Publicado em

A companhia de energia EDP transformou iniciativas de aceleração em um só programa, o Starter Acceleration Program. Agora, startups do mundo inteiro fazem a inscrição no mesmo local, mas são direcionadas para três sedes, sendo São Paulo para a América Latina, Madri para Europa e Ásia e Houston para a América do Norte.

Com o objetivo de captar empresas nascentes que tenham produtos ou serviços compatíveis com a companhia, a EDP pretende utilizar essas empresas e até investir nelas.

Apesar de atuar em 16 países com foco no setor energético, não há essa obrigação de atuação entre os empreendedores. “Não precisam ser necessariamente do setor energético”, explica a gerente executiva de inovação da EDP, Lívia Brando.

Entre as alterações no programa, estão a ampliação das companhias selecionadas. Anteriormente eram cinco e agora serão dez por módulo, totalizando 30 globalmente.

Anteriormente, os empreendedores passavam por três meses no programa de aceleração. Agora, Lívia explica que eles ficarão apenas uma semana em São Paulo para afinar o produto ou serviço e após esse período cada startup vai focar em desenvolver a solução remotamente sem um tempo pré-determinado de finalização.

Lívia Brando, gerente executiva de inovação da EDP. (Foto: Divulgação)

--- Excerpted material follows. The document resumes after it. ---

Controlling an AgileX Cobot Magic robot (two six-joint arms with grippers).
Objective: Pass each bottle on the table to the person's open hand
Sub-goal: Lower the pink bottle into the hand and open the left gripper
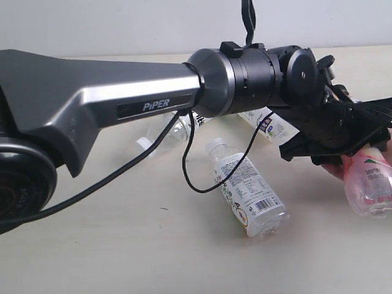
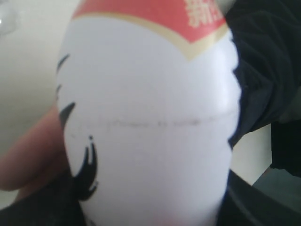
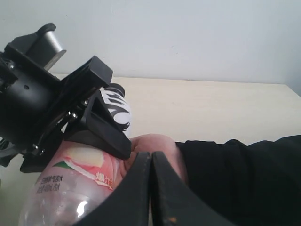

Cada empresa nascente vai contar com um mentor sponsor, ou seja, um executivo da companhia de energia especializado no setor de atuação da startup. Esse sponsor vai ser o elo entre o empreendedor e a EDP e vai ajudar a tomar as decisões dentro do projeto.

Assim como nas duas edições anteriores do EDP Starter, aceleração que deixou de existir com essa nova iniciativa, 10 empresas nascentes trabalharam com a EDP e diversas delas realizaram projetos com a empresa portuguesa.

Cases

Lívia cita exemplos de startups que realizaram projetos e ainda estão trabalhando junto com a EDP. A cearense Delfos, por exemplo, atua com inteligência artificial para manutenção preditiva de usinas eólicas e está trabalhando com a EDP Espanha na área de energias renováveis.

A Delfos, aliás, foi a primeira startup brasileira a receber investimento por meio do fundo de investimento da EDP. O aporte foi de R$ 1,5 milhão e foi realizado em conjunto com a BMG Uptech.

Sem citar o nome da empresa, Lívia também antecipou que um novo investimento está em fase final e será realizado em uma das cinco startups que participou do 2º ciclo do EDP Starter, realizado no ano passado.

Em parceria com a EDP Brasil está a Dom Rock, startup que atua com as tecnologias de inteligência artificial e big data. Seis projetos estão em andamento, sendo que o principal produto da empresa é utilizar uma plataforma própria para coletar dados e transformar em tomada de decisões.